Fifth, I am lousy at remembering rules, and shiva is full of them.  Shiva is the Jewish mourning period that goes for seven days after the burial (I think).  We stuck around for only a few since I have a big trip tomorrow.  One is supposed to sit uncomfortably for hours as folks come by to wish their condolences.  We aren't supposed to listen to music (some of the next generation played my aunt's big piano before we were told--as a primary mourner, I am not supposed to listen to music for a year).  The real key is lots of food. Booze is ok but not as central as it is to a wake, I guess.  Because my father outlived most of his friends and relatives and had lived outside of New York since, um, 1971 or so, we didn't get too many folks.  Which meant it was mostly an intra-Saideman affair.  My daughter flew back from the west coast as did one niece, and we had much of the next generation--my siblings' kids and some of my cousins' kids.  Stories were told, we did what Saidemans do--talk a lot. My mother was her usual stoic self.  What awaits her now?  Digging through my dad's hoarding.  We did some of that in our short time in Philly, and two of my siblings did some of that in my dad's last few days as he finally relented.
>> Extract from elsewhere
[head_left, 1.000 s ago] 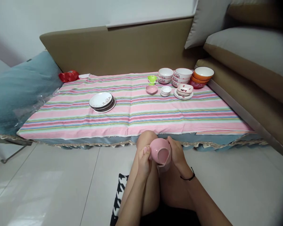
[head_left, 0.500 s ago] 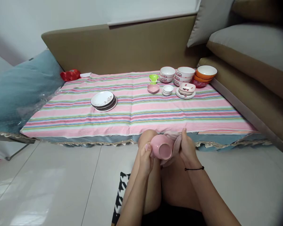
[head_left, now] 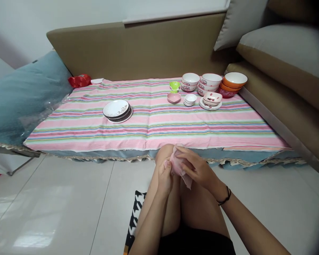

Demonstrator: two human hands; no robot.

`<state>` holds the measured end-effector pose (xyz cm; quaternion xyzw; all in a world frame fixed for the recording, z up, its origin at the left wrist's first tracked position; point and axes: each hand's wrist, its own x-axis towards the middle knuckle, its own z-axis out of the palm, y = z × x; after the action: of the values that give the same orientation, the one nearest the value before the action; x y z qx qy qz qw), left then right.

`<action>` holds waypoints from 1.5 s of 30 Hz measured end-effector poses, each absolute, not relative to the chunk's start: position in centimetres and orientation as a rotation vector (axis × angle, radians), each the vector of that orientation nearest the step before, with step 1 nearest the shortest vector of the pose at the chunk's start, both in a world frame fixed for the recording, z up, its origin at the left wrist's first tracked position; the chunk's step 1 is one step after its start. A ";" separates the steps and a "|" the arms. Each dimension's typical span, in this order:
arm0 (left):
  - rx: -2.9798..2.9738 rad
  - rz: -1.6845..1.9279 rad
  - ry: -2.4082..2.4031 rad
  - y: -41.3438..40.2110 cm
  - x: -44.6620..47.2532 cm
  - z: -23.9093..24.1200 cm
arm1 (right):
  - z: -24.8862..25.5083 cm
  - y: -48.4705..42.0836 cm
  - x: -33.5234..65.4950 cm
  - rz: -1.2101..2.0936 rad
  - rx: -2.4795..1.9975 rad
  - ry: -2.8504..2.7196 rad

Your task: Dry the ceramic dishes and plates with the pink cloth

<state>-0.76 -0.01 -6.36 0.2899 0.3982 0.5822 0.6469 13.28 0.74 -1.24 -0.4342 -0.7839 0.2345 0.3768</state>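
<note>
Above my knees, my left hand (head_left: 164, 180) grips a small pink bowl from its left side, thumb on top. A thin pale pink cloth (head_left: 186, 180) lies over the bowl and hides most of it. My right hand (head_left: 200, 171), with a dark cord at the wrist, presses the cloth onto the bowl with curved fingers. Beyond my hands, on the striped cloth (head_left: 138, 136), stand a pink heart-shaped dish (head_left: 173, 98), a green bowl (head_left: 174, 86) and a stack of small white dishes (head_left: 189, 100).
A stack of plates (head_left: 116, 109) stands left of centre. White bowls (head_left: 190, 81), orange bowls (head_left: 234, 80) and a square dish on plates (head_left: 212, 98) are at the back right. A red bag (head_left: 79, 80) lies far left. Cushions (head_left: 284, 49) rise on the right.
My right hand has moved left with the cloth, from beside the bowl to over it. The bowl's base, visible before, is now covered. My left hand keeps its hold.
</note>
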 end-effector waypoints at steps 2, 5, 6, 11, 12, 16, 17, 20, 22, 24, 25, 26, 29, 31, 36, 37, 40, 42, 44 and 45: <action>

As I said in my comments at the funeral, my father went out on his terms--he still had all of his mental ability and memory, he waited to die until after he could attend two more grandchild graduations and after another family event.  He got to say goodbye to almost everyone.  Given his love of travel (he retired early so he could hit all seven continents), I am sure he would be glad I am venturing off to Chile for the next stage of my current project.  So, I post this with a smattering of pics I could find on my computer, which is also appropriate as he was an obsessive photographer of family events.

An old picture that was posted by boy in the middle of an old
vacation with the family of my father's closest friends.
Gotta love early 1970s clothing.  Aside from my father,
my family is in the middle and on the right

During our Hawaii trip, my folks were called up at the luau
as the longest married folks.  They made it past 60 years
My father with my nephew--the last of our name on our side.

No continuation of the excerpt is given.